Task brief: Repeat the listing exactly. The images do not belong in the copy.

Collected data:
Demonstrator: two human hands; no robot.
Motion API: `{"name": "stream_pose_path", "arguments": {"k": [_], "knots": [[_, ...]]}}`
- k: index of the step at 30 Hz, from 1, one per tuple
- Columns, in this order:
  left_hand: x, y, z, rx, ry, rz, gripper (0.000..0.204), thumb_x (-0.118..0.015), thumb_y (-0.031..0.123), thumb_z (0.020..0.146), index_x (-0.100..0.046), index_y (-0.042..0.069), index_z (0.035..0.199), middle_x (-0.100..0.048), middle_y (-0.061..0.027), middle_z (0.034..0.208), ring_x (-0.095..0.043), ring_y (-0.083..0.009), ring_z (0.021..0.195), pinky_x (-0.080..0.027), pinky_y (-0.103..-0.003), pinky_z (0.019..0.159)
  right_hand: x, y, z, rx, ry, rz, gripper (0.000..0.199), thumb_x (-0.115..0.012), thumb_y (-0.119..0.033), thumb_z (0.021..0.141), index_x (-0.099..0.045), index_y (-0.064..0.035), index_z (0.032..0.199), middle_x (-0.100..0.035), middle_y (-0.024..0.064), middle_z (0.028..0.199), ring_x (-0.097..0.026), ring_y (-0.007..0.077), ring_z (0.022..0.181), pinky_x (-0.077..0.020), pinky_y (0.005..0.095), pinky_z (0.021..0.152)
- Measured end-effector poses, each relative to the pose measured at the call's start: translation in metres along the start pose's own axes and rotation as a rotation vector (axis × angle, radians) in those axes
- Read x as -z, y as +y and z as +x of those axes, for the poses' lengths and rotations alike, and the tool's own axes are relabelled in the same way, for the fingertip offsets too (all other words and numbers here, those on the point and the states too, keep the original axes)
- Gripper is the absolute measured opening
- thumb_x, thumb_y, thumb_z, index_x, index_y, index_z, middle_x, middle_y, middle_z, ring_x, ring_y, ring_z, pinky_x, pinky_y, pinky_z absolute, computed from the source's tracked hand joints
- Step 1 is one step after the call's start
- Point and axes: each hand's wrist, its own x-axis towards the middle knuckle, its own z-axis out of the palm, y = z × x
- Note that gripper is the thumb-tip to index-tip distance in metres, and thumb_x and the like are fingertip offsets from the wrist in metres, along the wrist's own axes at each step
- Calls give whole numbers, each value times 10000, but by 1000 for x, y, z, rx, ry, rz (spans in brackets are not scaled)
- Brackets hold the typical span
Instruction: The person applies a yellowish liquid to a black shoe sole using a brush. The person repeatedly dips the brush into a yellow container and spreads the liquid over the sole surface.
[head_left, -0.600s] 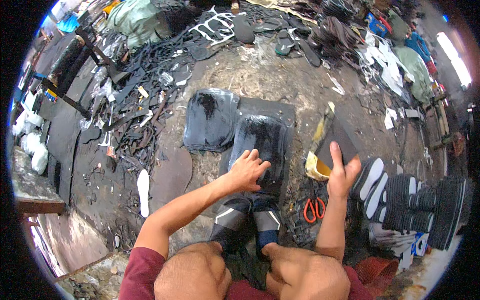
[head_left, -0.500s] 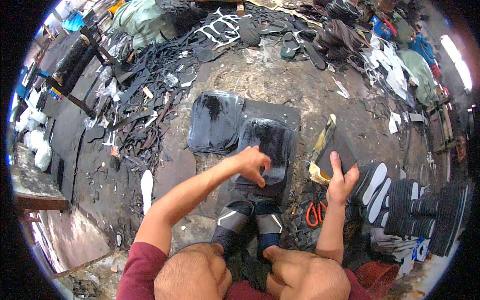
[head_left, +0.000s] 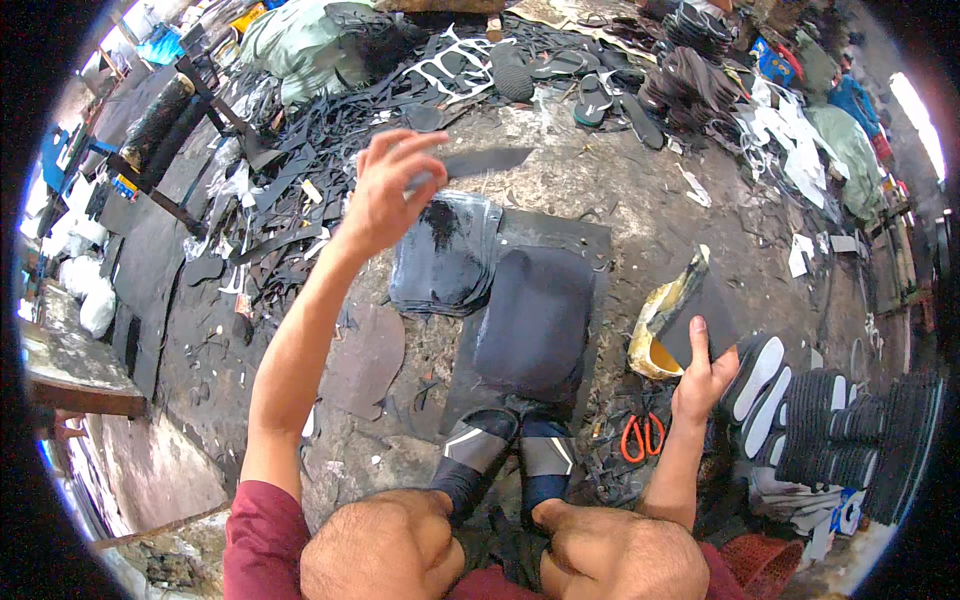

Output of the exercise:
Demonstrator: two human hands; no robot.
Motion API: `{"name": "stream_pose_path", "arguments": {"k": [_], "knots": [[_, ...]]}}`
- k: index of the step at 30 Hz, from 1, one per tuple
- Columns, in this order:
  left_hand: x, y, z, rx, ry, rz, gripper (0.000..0.204), thumb_x (-0.118..0.015), thumb_y (-0.031..0.123), thumb_z (0.020..0.146), index_x (-0.100..0.046), index_y (-0.042..0.069), index_z (0.035..0.199), middle_x (-0.100..0.048), middle_y (-0.061..0.027), middle_z (0.034..0.208), ring_x (-0.095..0.043), ring_y (-0.083..0.009), ring_z (0.021..0.195), pinky_x (-0.080..0.027), pinky_y (-0.103..-0.003), pinky_z (0.019..0.159)
  right_hand: x, y, z, rx, ry, rz, gripper (0.000..0.199), thumb_x (-0.115..0.012), thumb_y (-0.119..0.033), thumb_z (0.021..0.141), index_x (-0.099..0.045), index_y (-0.064..0.035), index_z (0.032..0.199), middle_x (-0.100..0.035), middle_y (-0.024..0.064), middle_z (0.028..0.199), ring_x (-0.097..0.026), ring_y (-0.007..0.077), ring_z (0.022..0.181), pinky_x (-0.077..0.020), pinky_y (0.005..0.095), pinky_z (0.021..0.152)
- Measured end-effector poses, each relative to the pose measured at the call's start: translation in metres along the start pose's own axes and rotation as a rotation vector (axis × angle, radians) in those axes
- Read x as -z, y as +y and z as +x of those axes, for the poses' lengths and rotations alike, and the tool's own axes are relabelled in the same way, for the fingertip offsets too (all other words and numbers here, those on the point and the states too, keep the original axes)
- Gripper is the absolute measured opening
- thumb_x, thumb_y, thumb_z, index_x, index_y, index_z, middle_x, middle_y, middle_z, ring_x, ring_y, ring_z, pinky_x, pinky_y, pinky_z absolute, computed from the source's tracked hand joints
- Step 1 is one step after the call's start
- Point and axes: each hand's wrist, its own x-axis towards the middle knuckle, its own z-axis out of the palm, y = z × x
- Note that gripper is the thumb-tip to index-tip distance in metres, and thumb_x and the like are fingertip offsets from the wrist in metres, along the wrist's own axes at each step
- Calls give whole numbers, each value times 10000, but by 1000 for x, y, z, rx, ry, rz (spans in brackets are not scaled)
- Brackets hold the typical span
Instruction: The person applies a yellowish liquid to a black shoe sole using a brush. The person repeatedly dips the brush into a yellow container and spreads the liquid over the sole surface.
[head_left, -0.600s] 
[head_left, -0.500s] 
[head_left, +0.000s] 

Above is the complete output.